Under Quake III we saw a 44.5% increase in performance over the Droid X. Compared to Qualcomm's Snapdragon, performance improves by nearly 2x.

Even in Qualcomm's own 3D test, the PowerVR SGX 540 is more than twice as fast as the Snapdragon. We see a 30% performance advantage over the OMAP 3630. I'd expect to see about the same advantage over Apple's A4.

Unfortunately for Samsung, 3D gaming hasn’t really taken off on Android as a platform. The best examples of what’s to come are what we’ve seen from Epic and id, but both of those demos were done on iOS (although I suspect Android versions would hit at some point) and we’re still pretty far away from having actual games based on those engines on mobile phones.

While the SGX 540 could be responsible for the Epic 4G’s smoother than expected UI, it’s mostly a waste of hardware today. Clearly you don’t need this powerful of a GPU to make scrolling through menus smooth. Perhaps Samsung has grand plans for Hummingbird or simply wanted to outdo the competition on paper. Higher resolution products due out in the future will demand faster GPUs (think tablets) so it’s possible that Hummingbird wasn’t specifically targeted for an 800 x 480 smartphone.

General CPU performance is comparable to the OMAP 3630 and what you’d expect from a 1GHz Cortex A8. The 45nm SoC should sip power but it’s unclear what Samsung is doing for power management on the SoC itself. While both Hummingbird and Apple’s A4 are manufactured at the same fab at 45nm and both use the Cortex A8, there’s a lot more to determine the total power consumption of an SoC.

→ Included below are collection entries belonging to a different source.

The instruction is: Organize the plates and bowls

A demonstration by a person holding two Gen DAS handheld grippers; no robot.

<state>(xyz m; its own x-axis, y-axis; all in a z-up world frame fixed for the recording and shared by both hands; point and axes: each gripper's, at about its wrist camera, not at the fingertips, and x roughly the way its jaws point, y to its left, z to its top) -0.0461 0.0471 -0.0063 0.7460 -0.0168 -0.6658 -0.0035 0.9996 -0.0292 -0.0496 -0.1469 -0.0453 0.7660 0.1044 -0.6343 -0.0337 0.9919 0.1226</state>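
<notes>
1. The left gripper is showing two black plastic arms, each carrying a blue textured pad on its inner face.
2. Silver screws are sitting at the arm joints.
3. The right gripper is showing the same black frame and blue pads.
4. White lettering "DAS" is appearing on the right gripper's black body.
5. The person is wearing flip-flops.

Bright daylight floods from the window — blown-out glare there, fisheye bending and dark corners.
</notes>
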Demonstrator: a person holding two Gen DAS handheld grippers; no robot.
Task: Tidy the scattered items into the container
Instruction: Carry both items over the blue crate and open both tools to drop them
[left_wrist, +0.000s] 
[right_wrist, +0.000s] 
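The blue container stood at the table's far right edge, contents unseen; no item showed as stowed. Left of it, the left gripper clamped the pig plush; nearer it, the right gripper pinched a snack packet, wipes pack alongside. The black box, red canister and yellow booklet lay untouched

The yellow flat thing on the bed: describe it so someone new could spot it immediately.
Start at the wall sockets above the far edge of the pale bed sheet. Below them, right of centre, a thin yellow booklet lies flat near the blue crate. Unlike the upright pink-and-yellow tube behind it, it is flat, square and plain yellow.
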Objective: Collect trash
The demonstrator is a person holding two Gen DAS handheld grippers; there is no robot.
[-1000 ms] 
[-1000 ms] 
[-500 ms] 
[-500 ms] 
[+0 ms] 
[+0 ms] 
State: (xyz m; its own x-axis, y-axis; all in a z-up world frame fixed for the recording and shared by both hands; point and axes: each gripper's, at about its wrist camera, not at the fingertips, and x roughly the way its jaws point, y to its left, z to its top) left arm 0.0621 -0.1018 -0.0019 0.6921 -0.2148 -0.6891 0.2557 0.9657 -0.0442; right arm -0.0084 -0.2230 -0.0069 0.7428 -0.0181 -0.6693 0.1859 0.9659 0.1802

Hummingbird’s memory bus is likely a 32-bit single channel LPDDR1 interface, but overall I’d say it’s safe to say that this is the fastest SoC currently shipping in a smartphone. Apple’s A4 used in the iPhone doesn’t run at 1GHz, and TI’s OMAP3630 uses the PowerVR SGX 530 compared to Samsung’s SGX 540. Unfortunately much of the performance advantage will go unused as 3D gaming simply isn’t that prevalent on Android phones today.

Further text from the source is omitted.